→ Exercise directions
Your job is to transcribe the material exactly. Keep every line.

*** Given material ***

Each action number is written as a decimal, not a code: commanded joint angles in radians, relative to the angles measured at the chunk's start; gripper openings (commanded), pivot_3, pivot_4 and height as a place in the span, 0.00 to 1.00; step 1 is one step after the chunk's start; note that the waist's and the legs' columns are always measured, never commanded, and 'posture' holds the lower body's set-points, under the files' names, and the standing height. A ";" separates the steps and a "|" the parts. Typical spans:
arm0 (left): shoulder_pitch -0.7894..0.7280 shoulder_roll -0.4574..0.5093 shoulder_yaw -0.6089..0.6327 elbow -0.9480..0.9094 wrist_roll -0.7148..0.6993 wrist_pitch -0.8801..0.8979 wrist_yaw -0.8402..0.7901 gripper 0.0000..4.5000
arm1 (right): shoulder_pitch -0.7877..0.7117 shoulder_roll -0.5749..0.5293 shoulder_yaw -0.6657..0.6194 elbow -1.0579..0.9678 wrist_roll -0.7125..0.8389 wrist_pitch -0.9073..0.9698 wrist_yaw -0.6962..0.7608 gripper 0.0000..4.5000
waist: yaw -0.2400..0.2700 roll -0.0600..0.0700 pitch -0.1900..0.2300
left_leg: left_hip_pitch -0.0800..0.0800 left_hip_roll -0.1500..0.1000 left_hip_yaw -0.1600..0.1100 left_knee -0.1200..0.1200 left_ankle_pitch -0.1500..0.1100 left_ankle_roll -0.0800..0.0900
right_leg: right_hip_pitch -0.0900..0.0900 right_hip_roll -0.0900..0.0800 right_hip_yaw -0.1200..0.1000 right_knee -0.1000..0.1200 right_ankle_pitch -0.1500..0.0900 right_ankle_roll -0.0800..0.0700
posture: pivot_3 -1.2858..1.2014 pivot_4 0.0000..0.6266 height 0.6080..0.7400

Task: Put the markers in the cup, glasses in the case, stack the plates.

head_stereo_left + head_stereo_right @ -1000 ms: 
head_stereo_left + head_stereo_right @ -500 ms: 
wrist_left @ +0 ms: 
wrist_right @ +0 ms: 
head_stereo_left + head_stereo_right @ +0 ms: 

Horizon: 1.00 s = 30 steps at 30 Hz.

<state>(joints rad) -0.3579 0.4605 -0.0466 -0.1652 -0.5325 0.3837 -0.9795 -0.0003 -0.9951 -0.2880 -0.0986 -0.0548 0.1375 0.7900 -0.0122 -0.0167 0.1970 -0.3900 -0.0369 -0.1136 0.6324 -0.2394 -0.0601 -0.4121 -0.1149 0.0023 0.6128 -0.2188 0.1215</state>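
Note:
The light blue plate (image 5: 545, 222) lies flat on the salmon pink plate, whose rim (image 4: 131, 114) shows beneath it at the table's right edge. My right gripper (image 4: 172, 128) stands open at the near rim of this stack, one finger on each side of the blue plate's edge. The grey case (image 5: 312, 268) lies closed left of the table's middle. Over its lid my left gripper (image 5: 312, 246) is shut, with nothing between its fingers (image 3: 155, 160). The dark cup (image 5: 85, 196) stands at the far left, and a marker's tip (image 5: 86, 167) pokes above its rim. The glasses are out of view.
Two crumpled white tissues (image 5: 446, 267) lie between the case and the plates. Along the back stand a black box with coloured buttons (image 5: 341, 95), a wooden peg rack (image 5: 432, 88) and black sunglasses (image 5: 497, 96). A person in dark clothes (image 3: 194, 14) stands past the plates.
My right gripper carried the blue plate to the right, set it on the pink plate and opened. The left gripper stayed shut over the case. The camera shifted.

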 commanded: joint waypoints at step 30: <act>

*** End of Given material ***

→ Answer section
Each action number is written as a decimal, not a code: commanded joint angles in radians, relative to the angles measured at the chunk's start; gripper openings (commanded), pivot_3, pivot_4 and height as a place in the span, 0.00 to 1.00; step 1 is one step after the chunk's start; note that the waist's and the legs' columns are always measured, never commanded, and 'posture' holds the lower body's set-points, under the files' names, and the standing height. A ";" separates the steps and a "|" the parts. Typical spans:
arm0 (left): shoulder_pitch -0.7894..0.7280 shoulder_roll -0.4574..0.5093 shoulder_yaw -0.6089..0.6327 elbow -0.9480..0.9094 wrist_roll -0.7148..0.6993 wrist_pitch -0.8801..0.8979 wrist_yaw -0.8402..0.7901 gripper 0.0000..4.5000
arm1 (right): shoulder_pitch -0.7877..0.7117 shoulder_roll -0.5749..0.5293 shoulder_yaw -0.6657..0.6194 elbow -1.0579..0.9678 wrist_roll -0.7125..0.8389 wrist_pitch -0.9073..0.9698 wrist_yaw -0.6962..0.7608 gripper 0.0000..4.5000
waist: yaw -0.2400..0.2700 roll -0.0600..0.0700 pitch -0.1900..0.2300
left_leg: left_hip_pitch -0.0800..0.0800 left_hip_roll -0.1500..0.1000 left_hip_yaw -0.1600..0.1100 left_knee -0.1200..0.1200 left_ankle_pitch -0.1500..0.1100 left_ankle_roll -0.0800..0.0900
right_leg: right_hip_pitch -0.0900..0.0900 right_hip_roll -0.0900..0.0800 right_hip_yaw -0.1200..0.1000 right_knee -0.1000..0.1200 right_ankle_pitch -0.1500..0.0900 right_ankle_roll -0.0800..0.0700
posture: pivot_3 -1.2858..1.2014 pivot_4 0.0000..0.6266 height 0.6080..0.7400

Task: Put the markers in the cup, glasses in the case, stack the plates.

head_stereo_left + head_stereo_right @ -1000 ms: 
head_stereo_left + head_stereo_right @ -500 ms: 
wrist_left @ +0 ms: 
wrist_right @ +0 ms: 
head_stereo_left + head_stereo_right @ +0 ms: 

Horizon: 1.00 s = 30 steps at 30 Hz.

<state>(joints rad) -0.3579 0.4605 -0.0466 -0.1652 -0.5325 0.3837 -0.9795 -0.0003 -0.9951 -0.2880 -0.0986 -0.0548 0.1375 0.7900 -0.0122 -0.0167 0.1970 -0.3900 -0.0369 -0.1136 0.6324 -0.2394 -0.0601 -0.4121 -0.1149 0.0023 0.6128 -0.2188 0.1215</state>
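Note:
The light blue plate (image 5: 545, 222) lies flat on the salmon pink plate, whose rim (image 4: 131, 114) shows beneath it at the table's right edge. My right gripper (image 4: 172, 128) stands open at the near rim of this stack, one finger on each side of the blue plate's edge. The grey case (image 5: 312, 268) lies closed left of the table's middle. Over its lid my left gripper (image 5: 312, 246) is shut, with nothing between its fingers (image 3: 155, 160). The dark cup (image 5: 85, 196) stands at the far left, and a marker's tip (image 5: 86, 167) pokes above its rim. The glasses are out of view.
Two crumpled white tissues (image 5: 446, 267) lie between the case and the plates. Along the back stand a black box with coloured buttons (image 5: 341, 95), a wooden peg rack (image 5: 432, 88) and black sunglasses (image 5: 497, 96). A person in dark clothes (image 3: 194, 14) stands past the plates.
My right gripper carried the blue plate to the right, set it on the pink plate and opened. The left gripper stayed shut over the case. The camera shifted.
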
 commanded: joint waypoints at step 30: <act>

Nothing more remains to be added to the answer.